***** Data to examine

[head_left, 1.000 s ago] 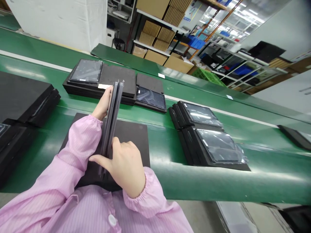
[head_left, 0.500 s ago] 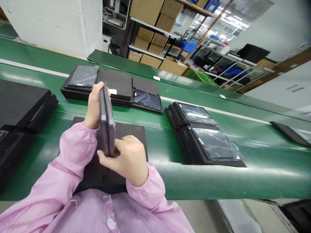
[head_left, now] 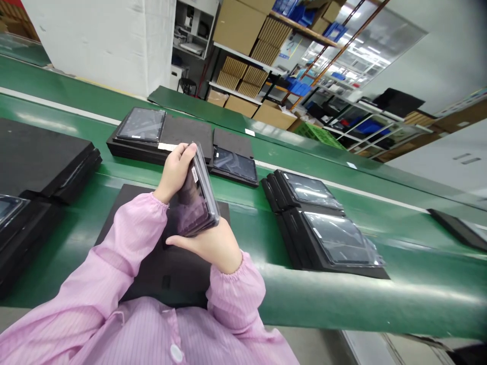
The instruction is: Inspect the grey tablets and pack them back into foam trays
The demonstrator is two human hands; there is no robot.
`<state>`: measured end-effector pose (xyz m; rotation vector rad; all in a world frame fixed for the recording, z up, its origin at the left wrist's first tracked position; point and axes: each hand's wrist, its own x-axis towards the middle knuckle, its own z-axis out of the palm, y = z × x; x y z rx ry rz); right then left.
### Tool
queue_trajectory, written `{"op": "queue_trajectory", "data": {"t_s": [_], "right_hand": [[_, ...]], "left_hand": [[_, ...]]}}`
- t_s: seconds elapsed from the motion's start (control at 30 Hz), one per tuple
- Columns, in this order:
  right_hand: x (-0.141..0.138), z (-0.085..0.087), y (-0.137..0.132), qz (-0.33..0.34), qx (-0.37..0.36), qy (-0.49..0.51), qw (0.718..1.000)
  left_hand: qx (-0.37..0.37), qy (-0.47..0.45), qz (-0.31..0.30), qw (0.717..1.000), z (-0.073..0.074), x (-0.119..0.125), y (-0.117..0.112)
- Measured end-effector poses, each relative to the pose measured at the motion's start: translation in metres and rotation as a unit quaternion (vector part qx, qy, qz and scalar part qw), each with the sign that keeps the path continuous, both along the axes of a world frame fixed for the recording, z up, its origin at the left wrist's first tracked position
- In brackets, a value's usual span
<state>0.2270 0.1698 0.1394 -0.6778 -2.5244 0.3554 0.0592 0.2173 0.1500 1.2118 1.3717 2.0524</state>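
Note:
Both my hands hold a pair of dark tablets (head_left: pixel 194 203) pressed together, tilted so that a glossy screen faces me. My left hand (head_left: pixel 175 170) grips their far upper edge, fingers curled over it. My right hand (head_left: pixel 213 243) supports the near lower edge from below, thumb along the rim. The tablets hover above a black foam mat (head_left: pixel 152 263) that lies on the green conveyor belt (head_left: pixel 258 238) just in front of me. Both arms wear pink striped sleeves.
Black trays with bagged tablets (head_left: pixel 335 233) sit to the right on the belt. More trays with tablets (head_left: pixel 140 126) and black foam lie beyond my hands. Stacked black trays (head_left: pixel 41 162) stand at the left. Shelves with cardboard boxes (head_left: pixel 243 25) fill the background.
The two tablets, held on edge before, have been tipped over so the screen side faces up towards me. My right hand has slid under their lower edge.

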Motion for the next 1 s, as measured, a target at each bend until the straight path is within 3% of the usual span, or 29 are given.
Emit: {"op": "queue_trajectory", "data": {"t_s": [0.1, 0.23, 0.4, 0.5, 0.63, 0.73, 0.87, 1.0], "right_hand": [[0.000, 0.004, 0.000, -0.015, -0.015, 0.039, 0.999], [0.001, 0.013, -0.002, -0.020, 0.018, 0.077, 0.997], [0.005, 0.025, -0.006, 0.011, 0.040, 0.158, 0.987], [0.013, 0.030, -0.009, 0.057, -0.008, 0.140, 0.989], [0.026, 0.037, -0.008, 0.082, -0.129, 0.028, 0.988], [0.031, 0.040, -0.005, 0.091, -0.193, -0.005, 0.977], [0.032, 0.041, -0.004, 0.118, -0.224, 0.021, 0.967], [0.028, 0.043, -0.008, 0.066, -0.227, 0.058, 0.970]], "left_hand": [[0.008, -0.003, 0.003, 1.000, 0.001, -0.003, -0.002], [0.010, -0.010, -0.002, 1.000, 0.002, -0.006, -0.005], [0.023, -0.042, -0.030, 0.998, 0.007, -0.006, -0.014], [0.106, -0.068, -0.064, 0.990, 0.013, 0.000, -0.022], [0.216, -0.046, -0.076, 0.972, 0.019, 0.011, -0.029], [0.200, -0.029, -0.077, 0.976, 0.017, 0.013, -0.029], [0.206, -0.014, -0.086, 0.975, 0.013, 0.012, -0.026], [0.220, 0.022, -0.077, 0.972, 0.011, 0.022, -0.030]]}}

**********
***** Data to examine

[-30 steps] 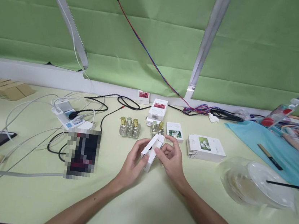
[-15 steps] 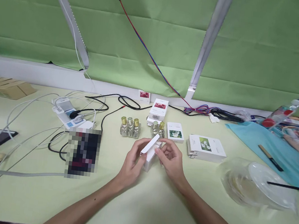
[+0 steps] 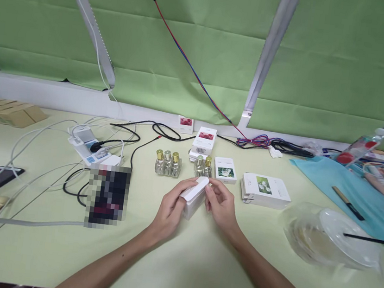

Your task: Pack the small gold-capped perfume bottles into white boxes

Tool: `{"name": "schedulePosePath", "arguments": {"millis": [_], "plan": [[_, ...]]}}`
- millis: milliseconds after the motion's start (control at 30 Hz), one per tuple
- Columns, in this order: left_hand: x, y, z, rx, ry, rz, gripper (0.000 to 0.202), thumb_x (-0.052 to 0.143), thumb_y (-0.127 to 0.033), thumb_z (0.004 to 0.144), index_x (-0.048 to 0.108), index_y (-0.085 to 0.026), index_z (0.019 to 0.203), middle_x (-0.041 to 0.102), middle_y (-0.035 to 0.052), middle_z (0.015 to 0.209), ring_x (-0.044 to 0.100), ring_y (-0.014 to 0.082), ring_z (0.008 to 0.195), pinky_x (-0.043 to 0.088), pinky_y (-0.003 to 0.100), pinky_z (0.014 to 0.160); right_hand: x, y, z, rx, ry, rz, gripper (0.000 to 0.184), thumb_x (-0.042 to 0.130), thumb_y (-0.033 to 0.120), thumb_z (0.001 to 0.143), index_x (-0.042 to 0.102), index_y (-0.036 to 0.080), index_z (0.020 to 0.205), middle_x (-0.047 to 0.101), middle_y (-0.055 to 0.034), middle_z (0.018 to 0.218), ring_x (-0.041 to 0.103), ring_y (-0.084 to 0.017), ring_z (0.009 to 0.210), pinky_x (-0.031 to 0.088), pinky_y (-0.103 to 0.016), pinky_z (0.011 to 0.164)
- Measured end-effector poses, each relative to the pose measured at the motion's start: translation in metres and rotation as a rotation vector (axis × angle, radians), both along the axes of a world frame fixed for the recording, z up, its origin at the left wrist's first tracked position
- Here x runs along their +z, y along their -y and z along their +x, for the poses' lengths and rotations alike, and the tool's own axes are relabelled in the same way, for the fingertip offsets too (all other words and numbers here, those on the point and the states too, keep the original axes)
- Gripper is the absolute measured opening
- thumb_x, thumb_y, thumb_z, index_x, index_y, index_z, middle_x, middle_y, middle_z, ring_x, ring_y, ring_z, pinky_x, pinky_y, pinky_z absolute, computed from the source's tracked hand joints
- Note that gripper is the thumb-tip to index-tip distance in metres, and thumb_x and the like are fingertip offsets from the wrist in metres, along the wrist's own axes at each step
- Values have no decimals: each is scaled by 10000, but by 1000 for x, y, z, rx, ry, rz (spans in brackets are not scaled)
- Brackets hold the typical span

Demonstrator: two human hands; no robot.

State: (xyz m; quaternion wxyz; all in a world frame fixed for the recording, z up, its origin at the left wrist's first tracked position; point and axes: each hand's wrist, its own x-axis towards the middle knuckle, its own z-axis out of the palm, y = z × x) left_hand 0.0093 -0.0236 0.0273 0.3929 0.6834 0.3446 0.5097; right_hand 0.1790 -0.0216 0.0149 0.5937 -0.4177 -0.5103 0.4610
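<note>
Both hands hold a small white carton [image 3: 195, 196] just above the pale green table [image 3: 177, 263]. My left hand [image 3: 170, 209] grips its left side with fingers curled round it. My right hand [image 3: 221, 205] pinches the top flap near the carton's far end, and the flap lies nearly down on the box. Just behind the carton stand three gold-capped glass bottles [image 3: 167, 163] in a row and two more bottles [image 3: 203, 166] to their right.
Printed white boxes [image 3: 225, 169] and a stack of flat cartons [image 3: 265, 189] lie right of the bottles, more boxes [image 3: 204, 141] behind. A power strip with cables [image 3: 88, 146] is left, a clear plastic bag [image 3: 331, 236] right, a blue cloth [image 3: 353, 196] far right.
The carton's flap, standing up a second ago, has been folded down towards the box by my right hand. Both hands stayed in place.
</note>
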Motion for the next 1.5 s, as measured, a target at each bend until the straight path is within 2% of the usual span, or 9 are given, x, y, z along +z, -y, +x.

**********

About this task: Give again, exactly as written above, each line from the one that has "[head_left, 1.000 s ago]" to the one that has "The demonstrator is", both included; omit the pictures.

Your response:
[head_left, 1.000 s ago] 
[head_left, 0.500 s ago] 
[head_left, now] 
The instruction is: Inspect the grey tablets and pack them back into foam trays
The demonstrator is two human hands; there is no robot.

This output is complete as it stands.